_EXERCISE PROMPT:_ Search the entries for the word "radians" and pull out each line that has it.

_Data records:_
○ ○ ○
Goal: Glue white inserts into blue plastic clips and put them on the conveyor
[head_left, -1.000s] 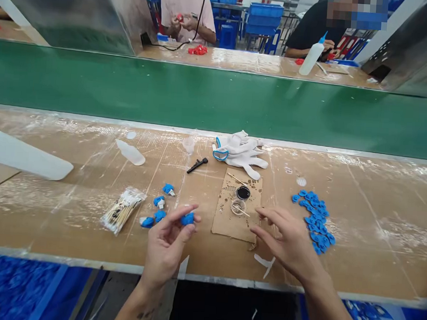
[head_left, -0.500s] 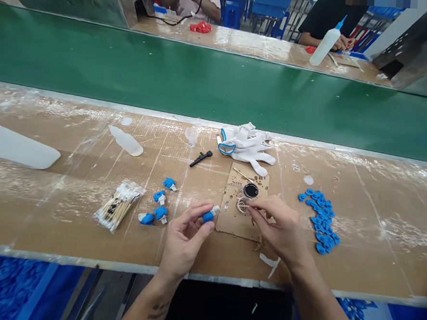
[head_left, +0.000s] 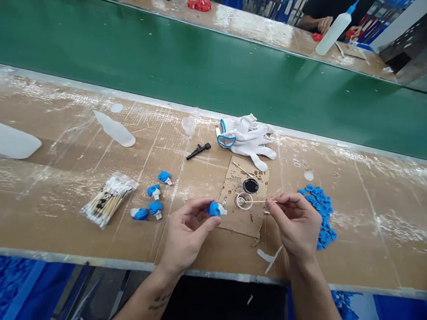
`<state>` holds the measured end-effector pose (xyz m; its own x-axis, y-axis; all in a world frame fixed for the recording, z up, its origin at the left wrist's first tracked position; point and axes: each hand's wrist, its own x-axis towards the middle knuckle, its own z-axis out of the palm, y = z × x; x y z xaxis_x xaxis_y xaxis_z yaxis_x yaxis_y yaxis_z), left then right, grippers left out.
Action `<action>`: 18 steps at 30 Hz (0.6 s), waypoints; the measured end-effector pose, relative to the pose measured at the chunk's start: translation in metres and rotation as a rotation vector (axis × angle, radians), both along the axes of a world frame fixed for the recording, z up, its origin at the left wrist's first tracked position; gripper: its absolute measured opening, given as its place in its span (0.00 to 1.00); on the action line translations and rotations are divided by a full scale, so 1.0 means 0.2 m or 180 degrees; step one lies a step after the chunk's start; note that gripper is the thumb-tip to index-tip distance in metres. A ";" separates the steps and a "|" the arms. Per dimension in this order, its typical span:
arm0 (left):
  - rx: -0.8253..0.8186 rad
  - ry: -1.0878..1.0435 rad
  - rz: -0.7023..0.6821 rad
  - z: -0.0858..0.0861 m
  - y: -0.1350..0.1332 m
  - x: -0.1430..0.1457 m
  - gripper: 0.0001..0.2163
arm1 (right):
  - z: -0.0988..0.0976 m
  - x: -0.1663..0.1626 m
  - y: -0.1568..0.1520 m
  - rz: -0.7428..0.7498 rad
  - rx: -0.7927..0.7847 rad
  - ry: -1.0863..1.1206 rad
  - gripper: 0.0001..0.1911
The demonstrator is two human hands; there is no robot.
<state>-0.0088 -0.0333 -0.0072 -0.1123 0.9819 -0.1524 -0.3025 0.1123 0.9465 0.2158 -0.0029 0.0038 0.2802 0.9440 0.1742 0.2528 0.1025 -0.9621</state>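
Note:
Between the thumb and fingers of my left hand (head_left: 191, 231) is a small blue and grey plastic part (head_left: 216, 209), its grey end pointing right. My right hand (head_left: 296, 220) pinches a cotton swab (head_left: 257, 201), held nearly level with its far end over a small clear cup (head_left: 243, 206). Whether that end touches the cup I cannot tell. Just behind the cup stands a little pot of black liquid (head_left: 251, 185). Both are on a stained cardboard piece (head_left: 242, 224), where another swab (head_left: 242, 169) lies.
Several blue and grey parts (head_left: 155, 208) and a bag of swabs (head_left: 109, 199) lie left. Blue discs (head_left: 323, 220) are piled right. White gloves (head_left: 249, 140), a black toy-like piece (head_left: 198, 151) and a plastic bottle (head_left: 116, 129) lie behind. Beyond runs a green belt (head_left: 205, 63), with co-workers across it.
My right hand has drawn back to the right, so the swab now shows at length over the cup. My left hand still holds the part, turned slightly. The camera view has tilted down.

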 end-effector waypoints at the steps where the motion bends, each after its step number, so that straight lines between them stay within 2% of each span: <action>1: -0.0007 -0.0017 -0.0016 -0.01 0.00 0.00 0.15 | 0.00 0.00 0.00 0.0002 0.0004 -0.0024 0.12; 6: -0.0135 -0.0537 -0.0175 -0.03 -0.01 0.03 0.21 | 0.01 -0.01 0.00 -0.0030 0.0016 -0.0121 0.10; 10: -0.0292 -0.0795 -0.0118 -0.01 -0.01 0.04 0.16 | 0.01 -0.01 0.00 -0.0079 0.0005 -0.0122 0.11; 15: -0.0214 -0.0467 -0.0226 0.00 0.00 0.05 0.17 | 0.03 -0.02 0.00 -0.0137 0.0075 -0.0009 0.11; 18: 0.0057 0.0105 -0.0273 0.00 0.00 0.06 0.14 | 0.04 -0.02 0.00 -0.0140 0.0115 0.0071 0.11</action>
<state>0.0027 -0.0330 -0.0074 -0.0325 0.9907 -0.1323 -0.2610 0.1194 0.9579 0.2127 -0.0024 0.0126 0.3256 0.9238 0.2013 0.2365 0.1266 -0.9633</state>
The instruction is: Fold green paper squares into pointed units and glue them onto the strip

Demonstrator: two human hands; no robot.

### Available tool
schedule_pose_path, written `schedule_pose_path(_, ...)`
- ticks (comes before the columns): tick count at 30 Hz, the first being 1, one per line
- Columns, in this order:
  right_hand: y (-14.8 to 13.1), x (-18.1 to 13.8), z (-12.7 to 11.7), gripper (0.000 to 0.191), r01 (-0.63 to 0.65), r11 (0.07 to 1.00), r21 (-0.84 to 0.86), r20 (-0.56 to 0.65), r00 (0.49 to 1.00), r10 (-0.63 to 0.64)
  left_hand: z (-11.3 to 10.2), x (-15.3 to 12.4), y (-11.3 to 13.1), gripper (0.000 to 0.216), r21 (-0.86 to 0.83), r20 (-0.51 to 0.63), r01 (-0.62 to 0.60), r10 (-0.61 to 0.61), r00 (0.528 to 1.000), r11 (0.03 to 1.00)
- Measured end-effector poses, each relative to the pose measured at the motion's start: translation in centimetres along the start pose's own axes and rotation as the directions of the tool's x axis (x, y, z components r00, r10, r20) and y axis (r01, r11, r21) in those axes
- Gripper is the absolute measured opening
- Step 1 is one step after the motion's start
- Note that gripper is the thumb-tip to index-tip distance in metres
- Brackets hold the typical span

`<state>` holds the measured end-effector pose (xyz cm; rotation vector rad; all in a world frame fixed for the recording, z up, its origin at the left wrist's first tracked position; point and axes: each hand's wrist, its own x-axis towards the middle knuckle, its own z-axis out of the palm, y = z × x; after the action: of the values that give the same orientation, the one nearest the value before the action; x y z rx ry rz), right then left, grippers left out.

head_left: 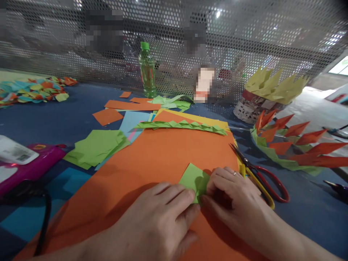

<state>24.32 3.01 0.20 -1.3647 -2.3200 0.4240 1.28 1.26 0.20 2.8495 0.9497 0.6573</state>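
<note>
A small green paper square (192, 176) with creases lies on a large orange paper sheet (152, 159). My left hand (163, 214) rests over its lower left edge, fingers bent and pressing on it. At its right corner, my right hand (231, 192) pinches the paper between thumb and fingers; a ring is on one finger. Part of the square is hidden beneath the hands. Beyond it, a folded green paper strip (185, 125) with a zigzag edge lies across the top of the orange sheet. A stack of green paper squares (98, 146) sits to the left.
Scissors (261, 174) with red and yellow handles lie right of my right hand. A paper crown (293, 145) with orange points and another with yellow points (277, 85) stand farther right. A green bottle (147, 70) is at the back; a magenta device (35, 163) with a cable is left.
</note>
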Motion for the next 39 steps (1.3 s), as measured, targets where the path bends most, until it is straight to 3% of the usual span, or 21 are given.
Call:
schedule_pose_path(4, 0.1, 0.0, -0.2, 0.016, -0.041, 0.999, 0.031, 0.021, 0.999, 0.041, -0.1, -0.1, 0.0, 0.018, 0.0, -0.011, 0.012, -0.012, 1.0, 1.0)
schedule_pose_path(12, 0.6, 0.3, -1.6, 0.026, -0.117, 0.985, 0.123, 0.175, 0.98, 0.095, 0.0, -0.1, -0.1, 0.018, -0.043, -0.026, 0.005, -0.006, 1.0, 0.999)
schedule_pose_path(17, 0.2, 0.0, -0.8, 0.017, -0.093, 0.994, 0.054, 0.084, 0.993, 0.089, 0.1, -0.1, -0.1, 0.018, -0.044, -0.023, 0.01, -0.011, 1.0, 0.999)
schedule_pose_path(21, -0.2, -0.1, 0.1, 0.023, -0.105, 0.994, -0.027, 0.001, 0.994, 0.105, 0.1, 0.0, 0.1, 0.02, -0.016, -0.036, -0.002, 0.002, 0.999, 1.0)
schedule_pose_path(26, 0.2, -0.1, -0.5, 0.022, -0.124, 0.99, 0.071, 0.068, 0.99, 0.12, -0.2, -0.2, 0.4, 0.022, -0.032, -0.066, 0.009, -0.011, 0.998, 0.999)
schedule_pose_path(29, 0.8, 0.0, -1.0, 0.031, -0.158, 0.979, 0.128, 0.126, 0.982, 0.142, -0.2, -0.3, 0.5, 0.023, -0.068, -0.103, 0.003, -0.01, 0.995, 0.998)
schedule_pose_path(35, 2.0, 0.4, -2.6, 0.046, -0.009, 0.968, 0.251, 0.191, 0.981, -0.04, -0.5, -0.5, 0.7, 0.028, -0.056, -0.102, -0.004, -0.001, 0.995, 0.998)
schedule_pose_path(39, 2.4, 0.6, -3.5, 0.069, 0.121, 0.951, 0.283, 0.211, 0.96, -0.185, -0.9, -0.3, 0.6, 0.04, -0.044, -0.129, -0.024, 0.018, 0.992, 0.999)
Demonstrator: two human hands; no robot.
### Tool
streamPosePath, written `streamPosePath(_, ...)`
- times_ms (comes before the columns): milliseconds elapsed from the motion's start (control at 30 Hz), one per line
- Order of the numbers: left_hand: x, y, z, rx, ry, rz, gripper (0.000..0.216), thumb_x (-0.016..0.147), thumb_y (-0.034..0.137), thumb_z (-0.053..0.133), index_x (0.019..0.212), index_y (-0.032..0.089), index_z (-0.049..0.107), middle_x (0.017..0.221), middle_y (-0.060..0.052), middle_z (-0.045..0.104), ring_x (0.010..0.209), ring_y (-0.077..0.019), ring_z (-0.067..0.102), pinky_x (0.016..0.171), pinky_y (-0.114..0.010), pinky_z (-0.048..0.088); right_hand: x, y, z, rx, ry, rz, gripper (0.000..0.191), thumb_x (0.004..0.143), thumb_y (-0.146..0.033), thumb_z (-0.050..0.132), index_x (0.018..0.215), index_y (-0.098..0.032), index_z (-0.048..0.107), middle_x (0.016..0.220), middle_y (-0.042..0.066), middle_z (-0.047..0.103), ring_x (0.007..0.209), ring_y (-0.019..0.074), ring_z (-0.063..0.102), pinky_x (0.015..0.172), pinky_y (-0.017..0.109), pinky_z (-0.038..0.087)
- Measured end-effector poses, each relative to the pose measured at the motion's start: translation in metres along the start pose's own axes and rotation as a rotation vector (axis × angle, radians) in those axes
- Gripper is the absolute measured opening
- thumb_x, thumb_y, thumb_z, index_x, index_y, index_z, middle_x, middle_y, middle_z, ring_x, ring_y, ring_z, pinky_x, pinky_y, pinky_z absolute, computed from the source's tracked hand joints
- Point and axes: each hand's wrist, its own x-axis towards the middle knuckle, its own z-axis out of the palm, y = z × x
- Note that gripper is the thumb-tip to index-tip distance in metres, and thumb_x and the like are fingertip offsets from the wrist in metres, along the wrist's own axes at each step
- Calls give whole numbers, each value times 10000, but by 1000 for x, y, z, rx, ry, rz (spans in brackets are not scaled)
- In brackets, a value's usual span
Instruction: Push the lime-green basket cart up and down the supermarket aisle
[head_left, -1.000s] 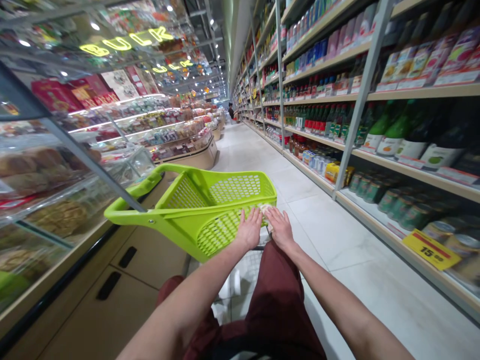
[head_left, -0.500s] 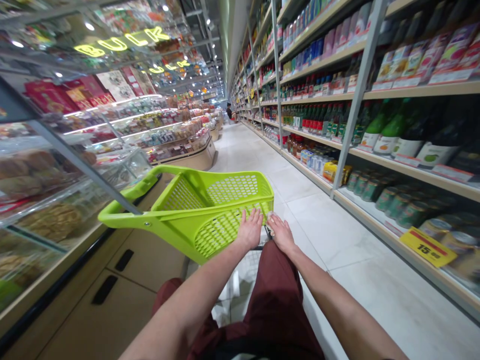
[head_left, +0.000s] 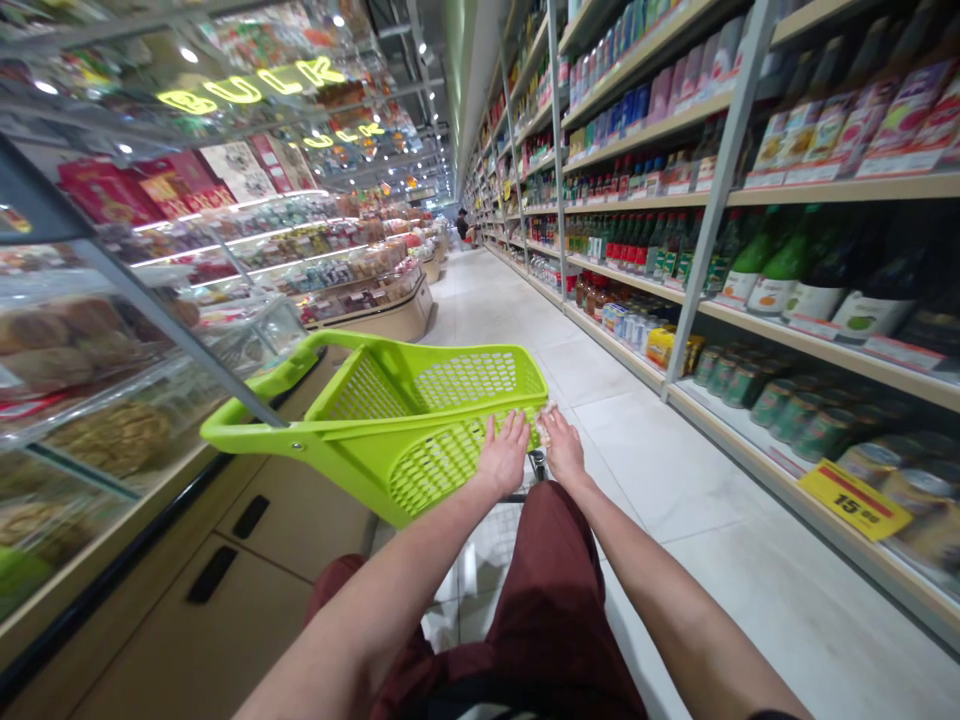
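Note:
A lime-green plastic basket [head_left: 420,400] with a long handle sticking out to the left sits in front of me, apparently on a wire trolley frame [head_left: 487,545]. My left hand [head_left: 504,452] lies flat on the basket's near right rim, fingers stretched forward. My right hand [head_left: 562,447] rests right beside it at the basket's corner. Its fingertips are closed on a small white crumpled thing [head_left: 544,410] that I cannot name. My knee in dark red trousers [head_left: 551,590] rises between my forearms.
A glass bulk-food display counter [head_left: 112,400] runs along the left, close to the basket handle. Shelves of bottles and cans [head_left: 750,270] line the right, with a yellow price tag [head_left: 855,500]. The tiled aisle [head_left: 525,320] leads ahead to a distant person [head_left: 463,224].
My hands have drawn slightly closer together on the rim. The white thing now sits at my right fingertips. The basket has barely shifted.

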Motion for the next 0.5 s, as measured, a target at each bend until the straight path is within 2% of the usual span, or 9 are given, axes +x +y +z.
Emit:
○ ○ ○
_RESULT OF THIS EXERCISE:_
Action `<action>`: 18 steps at 30 Hz (0.6 s), waypoints; the measured end-effector pose, relative to the pose measured at the chunk's start: translation in metres and rotation as a rotation vector (axis × angle, radians), both along the axes of a world frame fixed for the recording, z up, its origin at the left wrist's first tracked position; gripper: its absolute measured opening, given as its place in its span (0.00 to 1.00); on the action line translations and rotations are divided by a full scale, so 1.0 means 0.2 m or 180 degrees; step one lies a step after the chunk's start; note that gripper is the thumb-tip to index-tip distance in metres. A ";" separates the steps and a "|" the arms. Per dimension in this order, its typical span:
- Measured end-effector poses, each relative to the pose measured at the motion's start: translation in metres along the start pose's own axes and rotation as a rotation vector (axis × angle, radians) in those axes

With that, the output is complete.